*Your goal*.
Below are records; please write out exactly the lines from the first line through the line containing "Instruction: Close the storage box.", with no pictures.

*Records provided*.
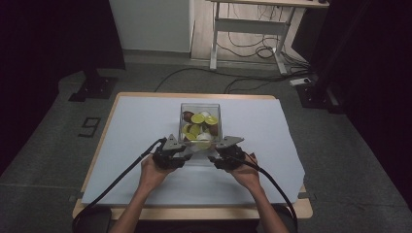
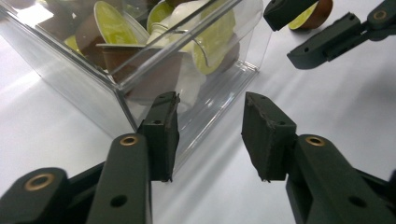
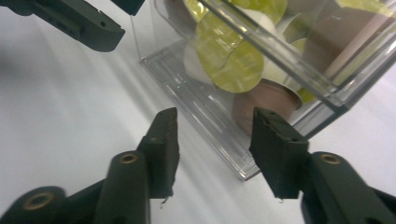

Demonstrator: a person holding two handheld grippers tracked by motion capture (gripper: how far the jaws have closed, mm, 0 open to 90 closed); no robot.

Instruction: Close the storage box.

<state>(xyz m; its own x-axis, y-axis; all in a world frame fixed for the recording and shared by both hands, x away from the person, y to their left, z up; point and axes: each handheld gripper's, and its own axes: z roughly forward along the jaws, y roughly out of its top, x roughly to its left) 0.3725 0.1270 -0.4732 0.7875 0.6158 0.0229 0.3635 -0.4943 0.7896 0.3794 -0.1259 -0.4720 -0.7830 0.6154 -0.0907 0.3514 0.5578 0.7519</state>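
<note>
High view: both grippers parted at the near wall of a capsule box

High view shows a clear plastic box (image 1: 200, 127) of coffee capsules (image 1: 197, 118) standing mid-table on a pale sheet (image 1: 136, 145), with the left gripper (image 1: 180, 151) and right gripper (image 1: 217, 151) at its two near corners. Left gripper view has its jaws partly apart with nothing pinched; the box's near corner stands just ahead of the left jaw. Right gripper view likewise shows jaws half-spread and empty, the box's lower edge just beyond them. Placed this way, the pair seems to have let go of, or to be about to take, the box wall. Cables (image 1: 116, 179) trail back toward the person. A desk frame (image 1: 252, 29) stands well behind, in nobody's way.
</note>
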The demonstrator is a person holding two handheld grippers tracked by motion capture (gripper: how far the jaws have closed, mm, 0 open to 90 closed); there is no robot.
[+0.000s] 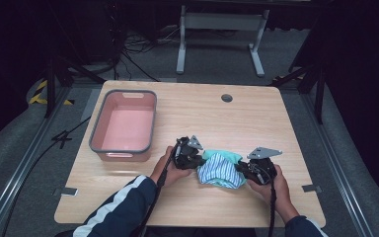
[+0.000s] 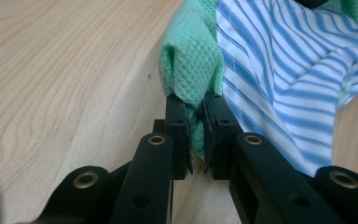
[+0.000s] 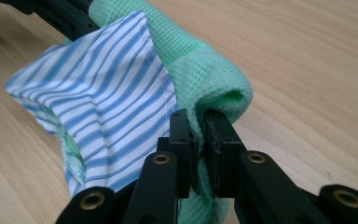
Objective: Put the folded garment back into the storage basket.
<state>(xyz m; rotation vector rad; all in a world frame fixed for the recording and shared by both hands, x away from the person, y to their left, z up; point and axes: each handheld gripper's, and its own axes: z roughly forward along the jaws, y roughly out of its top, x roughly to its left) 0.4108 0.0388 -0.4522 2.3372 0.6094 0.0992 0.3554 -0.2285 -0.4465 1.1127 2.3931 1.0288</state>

*Reply to the exercise*.
Demonstrator: a person holding two handheld grippers tracked by motion capture (gripper: how far the jaws have closed, mm, 0 open to 90 closed); no robot.

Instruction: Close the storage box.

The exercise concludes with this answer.